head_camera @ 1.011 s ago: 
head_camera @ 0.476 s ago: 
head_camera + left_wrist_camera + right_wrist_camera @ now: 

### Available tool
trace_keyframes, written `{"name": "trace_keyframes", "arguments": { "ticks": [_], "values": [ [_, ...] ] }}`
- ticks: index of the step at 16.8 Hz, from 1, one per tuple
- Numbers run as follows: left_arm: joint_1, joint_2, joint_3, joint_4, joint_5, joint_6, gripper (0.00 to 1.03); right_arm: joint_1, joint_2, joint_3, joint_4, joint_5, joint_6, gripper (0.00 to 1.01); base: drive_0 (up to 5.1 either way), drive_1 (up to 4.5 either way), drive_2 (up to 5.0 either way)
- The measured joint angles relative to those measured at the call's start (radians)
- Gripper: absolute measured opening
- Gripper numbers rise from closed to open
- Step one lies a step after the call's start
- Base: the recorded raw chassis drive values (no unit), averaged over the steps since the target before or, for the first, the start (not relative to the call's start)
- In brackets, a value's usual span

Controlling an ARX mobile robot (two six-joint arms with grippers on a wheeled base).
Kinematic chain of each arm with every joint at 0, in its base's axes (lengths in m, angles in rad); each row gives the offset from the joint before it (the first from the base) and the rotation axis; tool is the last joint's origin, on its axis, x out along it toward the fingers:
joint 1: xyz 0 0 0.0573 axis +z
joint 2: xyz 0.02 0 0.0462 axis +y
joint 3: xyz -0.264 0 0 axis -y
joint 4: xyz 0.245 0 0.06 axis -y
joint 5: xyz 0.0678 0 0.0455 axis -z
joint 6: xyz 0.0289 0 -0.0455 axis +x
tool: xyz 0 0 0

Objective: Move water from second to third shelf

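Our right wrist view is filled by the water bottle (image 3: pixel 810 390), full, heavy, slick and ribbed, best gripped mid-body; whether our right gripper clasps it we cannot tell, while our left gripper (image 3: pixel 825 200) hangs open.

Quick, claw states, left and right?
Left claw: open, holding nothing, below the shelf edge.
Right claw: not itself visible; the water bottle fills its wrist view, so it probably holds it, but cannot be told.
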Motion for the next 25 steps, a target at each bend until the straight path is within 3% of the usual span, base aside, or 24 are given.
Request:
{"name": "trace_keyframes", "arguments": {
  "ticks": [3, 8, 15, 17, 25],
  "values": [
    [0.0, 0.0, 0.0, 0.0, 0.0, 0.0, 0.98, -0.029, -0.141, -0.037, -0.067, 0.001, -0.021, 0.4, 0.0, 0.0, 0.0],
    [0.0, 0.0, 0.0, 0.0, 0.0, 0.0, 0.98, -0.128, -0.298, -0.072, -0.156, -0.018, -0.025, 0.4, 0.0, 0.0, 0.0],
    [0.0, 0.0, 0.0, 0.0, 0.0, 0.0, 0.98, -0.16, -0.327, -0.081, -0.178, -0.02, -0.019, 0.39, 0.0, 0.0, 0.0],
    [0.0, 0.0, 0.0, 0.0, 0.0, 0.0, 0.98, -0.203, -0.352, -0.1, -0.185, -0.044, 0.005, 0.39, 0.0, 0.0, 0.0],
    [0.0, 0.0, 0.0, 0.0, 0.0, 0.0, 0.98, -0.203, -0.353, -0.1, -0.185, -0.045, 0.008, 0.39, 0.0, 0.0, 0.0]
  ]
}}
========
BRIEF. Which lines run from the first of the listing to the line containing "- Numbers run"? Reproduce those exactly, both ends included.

REPLY TO THE EXERCISE.
head_camera @ 1.011 s ago: 
head_camera @ 0.476 s ago: 
head_camera + left_wrist_camera + right_wrist_camera @ now: 

### Available tool
trace_keyframes, written `{"name": "trace_keyframes", "arguments": { "ticks": [_], "values": [ [_, ...] ] }}`
- ticks: index of the step at 16.8 Hz, from 1, one per tuple
- Numbers run as follows: left_arm: joint_1, joint_2, joint_3, joint_4, joint_5, joint_6, gripper (0.00 to 1.03); right_arm: joint_1, joint_2, joint_3, joint_4, joint_5, joint_6, gripper (0.00 to 1.01); base: drive_0 (up to 5.1 either way), drive_1 (up to 4.5 either way), drive_2 (up to 5.0 either way)

The required output has now been supplied.